"The UN Security Council needs to threaten Indonesian army commanders in East Timor with a war crimes tribunal in the same way as Slobodan Milosevic" to save next August's referendum from disaster, because of intimidation by army-backed militias.
This is the stark conclusion of Mr Tom Hyland, of the Ireland East Timor Solidarity Campaign, as the United Nations-managed referendum on August 8th on East Timor's future appears increasingly to have little chance of being free or fair. The Oireachtas Joint Committee on Foreign Affairs was told this week by Mr Hyland: "So long as security is within the authority of the Indonesians a free and fair ballot is not possible."
Mr Hyland called on the committee to write to the UN Secretary-General, Mr Kofi Annan, asking that up to 10,000 peacekeepers be sent to the former Portuguese colony, as requested by Bishop Carlos Belo.
Reports since January 27th, when President B.J. Habibie said he was prepared to "let go" of East Timor, suggest the exact opposite, said Mr Hyland. Indonesia was speaking with a "forked tongue". And Mr Hyland rejected a presentation of the violence in East Timor as "a civil war". The violence was "a deliberate campaign of terror instigated by the Indonesians to ensure that the East Timorese do not vote for independence".
The reports have included accounts of hundreds of killings by anti-independence militias during recent months, of crocodiles eating victims' bodies thus preventing identification or burial; of an estimated 57,000 internally displaced rural people in concentration camp conditions, of student and youth leaders in hiding, of animist-type blood drinking ceremonies in which villagers were forced to dedicate themselves to Indonesian rule, and of the Indonesian army training the militias - this account by UN observers has been denied.
Some of these reports have gone unconfirmed though the pattern is clear enough. But yesterday resistance activists were trying to establish the provenance of a document circulating in Dili which said the militias were making a death list of independence supporters and groups. "The aim is to exterminate them all," it said.

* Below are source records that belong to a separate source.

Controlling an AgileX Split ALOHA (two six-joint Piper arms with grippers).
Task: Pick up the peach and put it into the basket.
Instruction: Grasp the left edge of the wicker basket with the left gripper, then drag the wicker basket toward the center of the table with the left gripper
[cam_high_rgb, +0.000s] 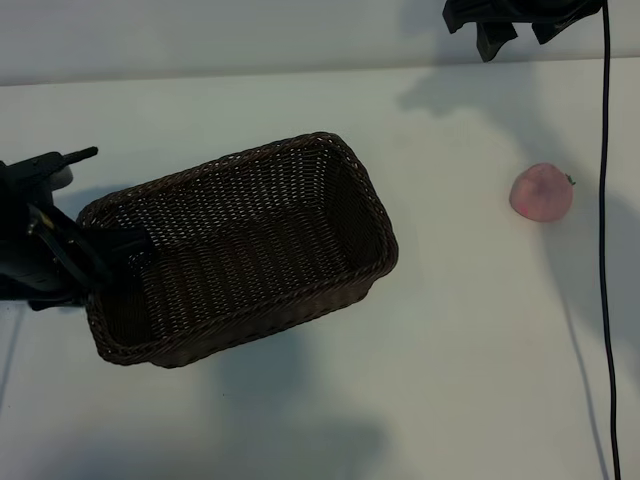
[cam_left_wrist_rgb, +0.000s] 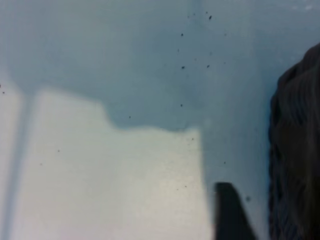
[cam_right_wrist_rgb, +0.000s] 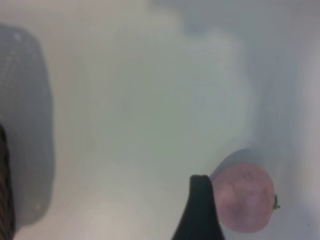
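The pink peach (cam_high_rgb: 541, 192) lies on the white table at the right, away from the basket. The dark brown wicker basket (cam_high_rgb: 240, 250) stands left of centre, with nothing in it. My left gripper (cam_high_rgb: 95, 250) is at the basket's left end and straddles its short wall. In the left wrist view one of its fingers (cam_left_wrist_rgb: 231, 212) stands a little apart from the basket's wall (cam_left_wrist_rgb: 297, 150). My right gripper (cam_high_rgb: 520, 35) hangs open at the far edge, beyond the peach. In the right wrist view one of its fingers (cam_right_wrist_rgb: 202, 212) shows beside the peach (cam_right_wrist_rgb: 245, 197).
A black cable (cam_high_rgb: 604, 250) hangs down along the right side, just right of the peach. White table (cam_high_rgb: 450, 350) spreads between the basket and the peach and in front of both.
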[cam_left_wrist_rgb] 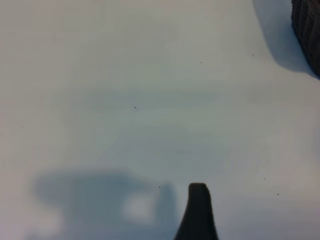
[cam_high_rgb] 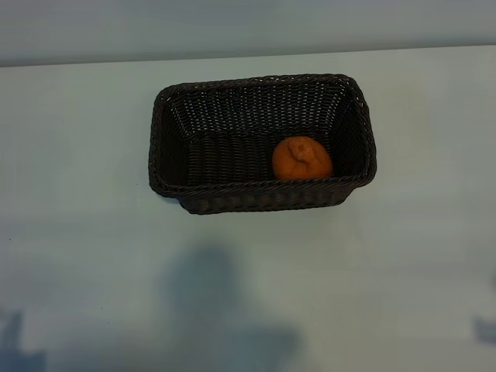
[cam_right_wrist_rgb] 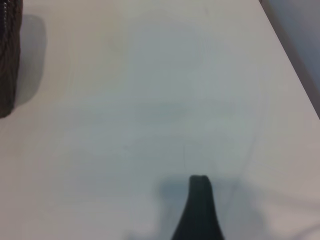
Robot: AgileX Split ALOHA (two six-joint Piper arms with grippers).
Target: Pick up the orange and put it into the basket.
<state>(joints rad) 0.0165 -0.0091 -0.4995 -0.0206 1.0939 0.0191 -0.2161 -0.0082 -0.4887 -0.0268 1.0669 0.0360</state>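
Observation:
The orange (cam_high_rgb: pixel 301 159) lies inside the dark woven basket (cam_high_rgb: pixel 167 139), on its floor at the right end, close to the near wall. Neither arm shows in the exterior view. In the left wrist view a single dark finger (cam_left_wrist_rgb: pixel 198 212) hangs over bare table, with a corner of the basket (cam_left_wrist_rgb: pixel 307 30) far off. The right wrist view likewise shows one dark finger (cam_right_wrist_rgb: pixel 200 210) above the table, and the basket's end (cam_right_wrist_rgb: pixel 9 60) lies well away. Both grippers are open, and nothing sits beside either visible finger.
The basket stands on a pale table (cam_high_rgb: pixel 403 256) with bare surface on all sides. Soft shadows fall on the table's near part (cam_high_rgb: pixel 209 302). The table's edge (cam_right_wrist_rgb: pixel 295 55) runs past the right gripper, with grey floor beyond.

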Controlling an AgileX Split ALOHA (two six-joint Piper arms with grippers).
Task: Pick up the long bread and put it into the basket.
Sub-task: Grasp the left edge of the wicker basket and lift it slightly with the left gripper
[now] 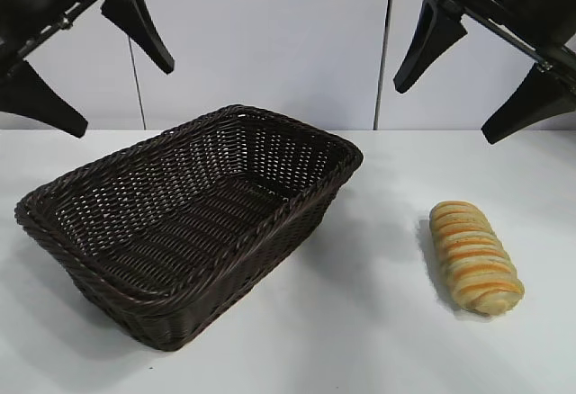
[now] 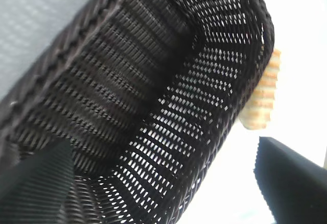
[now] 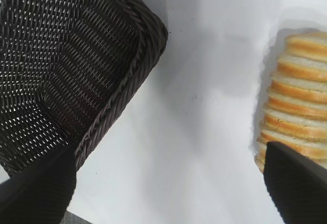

Either the document is genuine or it is a purposely leaked attempt to further intimidate voters, said an aid worker and resistance sources.
It said: "Mass killings will be conducted from village to village as the ballot results are announced, in the event that the pro-independence forces win." It detailed plans by the Indonesian military to support pro-integration militias, whose numbers it said would be swelled from the current level of several hundred to 50,000, "including volunteers and villagers forced to join them". It added that soldiers were preparing to join the militias.
The report said that when Dili's university reopens in August the militias "will enrol 2,000 of their members as students. They will be armed with pistols and grenades and will receive scholarships from Jakarta."
Mr Hyland could not confirm the source of the document but said that 35 killings during his visit in April with the Minister for Foreign Affairs, Mr Andrews, had been foreshadowed in a similar paper.
East Timor's Nobel Peace prizewinner, Mr Jose Ramos Horta, has also accused the Indonesian military of supporting the militias. However, the special representative of the resistance still retains faith in President Habibie. "Habibie is doing his very best, within enormous constraints and difficulties. I respect him," Mr Horta told the Jakarta Post.